> Recorded information:
-=-=-

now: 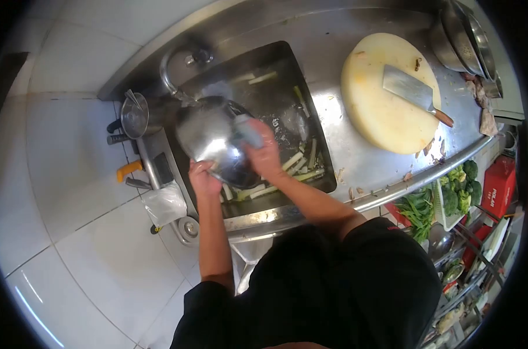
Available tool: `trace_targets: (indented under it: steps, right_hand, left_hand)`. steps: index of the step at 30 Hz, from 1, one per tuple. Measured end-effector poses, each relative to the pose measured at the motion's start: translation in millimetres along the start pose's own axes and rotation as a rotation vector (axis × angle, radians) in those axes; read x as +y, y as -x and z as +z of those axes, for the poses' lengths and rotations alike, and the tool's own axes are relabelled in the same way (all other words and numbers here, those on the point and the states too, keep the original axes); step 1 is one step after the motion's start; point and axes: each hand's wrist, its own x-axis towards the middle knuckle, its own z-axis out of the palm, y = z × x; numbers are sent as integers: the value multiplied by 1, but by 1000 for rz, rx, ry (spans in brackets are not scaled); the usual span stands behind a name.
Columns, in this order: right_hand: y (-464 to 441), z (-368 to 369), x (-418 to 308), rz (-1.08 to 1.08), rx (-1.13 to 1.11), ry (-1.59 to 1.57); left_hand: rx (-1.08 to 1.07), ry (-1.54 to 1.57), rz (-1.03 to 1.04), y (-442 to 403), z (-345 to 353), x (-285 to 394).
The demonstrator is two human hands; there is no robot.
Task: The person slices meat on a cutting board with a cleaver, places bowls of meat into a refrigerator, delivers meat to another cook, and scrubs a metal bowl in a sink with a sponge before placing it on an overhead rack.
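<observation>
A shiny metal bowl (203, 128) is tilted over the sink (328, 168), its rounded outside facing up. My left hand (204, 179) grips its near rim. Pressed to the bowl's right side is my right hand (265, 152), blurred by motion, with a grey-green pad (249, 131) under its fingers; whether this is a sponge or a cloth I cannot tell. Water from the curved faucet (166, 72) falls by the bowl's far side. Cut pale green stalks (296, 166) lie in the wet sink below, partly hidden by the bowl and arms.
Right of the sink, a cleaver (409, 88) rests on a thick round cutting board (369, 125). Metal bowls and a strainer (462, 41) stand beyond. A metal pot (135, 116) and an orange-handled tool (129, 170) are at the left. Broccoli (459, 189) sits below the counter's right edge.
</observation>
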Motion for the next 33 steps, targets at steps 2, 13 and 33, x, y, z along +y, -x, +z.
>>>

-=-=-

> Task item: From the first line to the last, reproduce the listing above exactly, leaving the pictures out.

> Expected answer:
now: 
Available tool: `trace_targets: (indented under it: steps, right_hand, left_hand)`. steps: index of the step at 30 Hz, from 1, one per tuple. Measured end-effector poses, each relative to the pose measured at the motion's start: translation in millimetres along the start pose's own axes and rotation as a rotation vector (axis × angle, radians) in those axes; read x as +y, y as -x and z as +z of those axes, for the poses' lengths and rotations alike, and the tool's own axes are relabelled in the same way (all other words and numbers here, those on the point and the states too, keep the original axes); step 1 is one step after the motion's start; point and axes: each hand's wrist, its own x-axis towards the middle knuckle, its own z-axis out of the palm, y = z × x; numbers are sent as integers: the value multiplied by 1, but by 1000 for rz, rx, ry (spans in brackets are not scaled); the usual span stands behind a name.
Columns, in this order: right_hand: y (-464 to 441), z (-368 to 369), x (-418 to 308), rz (-1.08 to 1.08), rx (-1.13 to 1.11), ry (-1.59 to 1.57); left_hand: rx (-1.08 to 1.07), ry (-1.54 to 1.57), rz (-1.03 to 1.04), y (-442 to 403), z (-345 to 353), x (-285 to 394).
The demonstrator is two human hands; there is no robot.
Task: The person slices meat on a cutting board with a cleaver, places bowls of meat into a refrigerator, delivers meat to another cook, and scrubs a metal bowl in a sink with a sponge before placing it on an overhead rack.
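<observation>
A shiny metal bowl (203, 128) is tilted over the sink (328, 168), its rounded outside facing up. My left hand (204, 179) grips its near rim. Pressed to the bowl's right side is my right hand (265, 152), blurred by motion, with a grey-green pad (249, 131) under its fingers; whether this is a sponge or a cloth I cannot tell. Water from the curved faucet (166, 72) falls by the bowl's far side. Cut pale green stalks (296, 166) lie in the wet sink below, partly hidden by the bowl and arms.
Right of the sink, a cleaver (409, 88) rests on a thick round cutting board (369, 125). Metal bowls and a strainer (462, 41) stand beyond. A metal pot (135, 116) and an orange-handled tool (129, 170) are at the left. Broccoli (459, 189) sits below the counter's right edge.
</observation>
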Motion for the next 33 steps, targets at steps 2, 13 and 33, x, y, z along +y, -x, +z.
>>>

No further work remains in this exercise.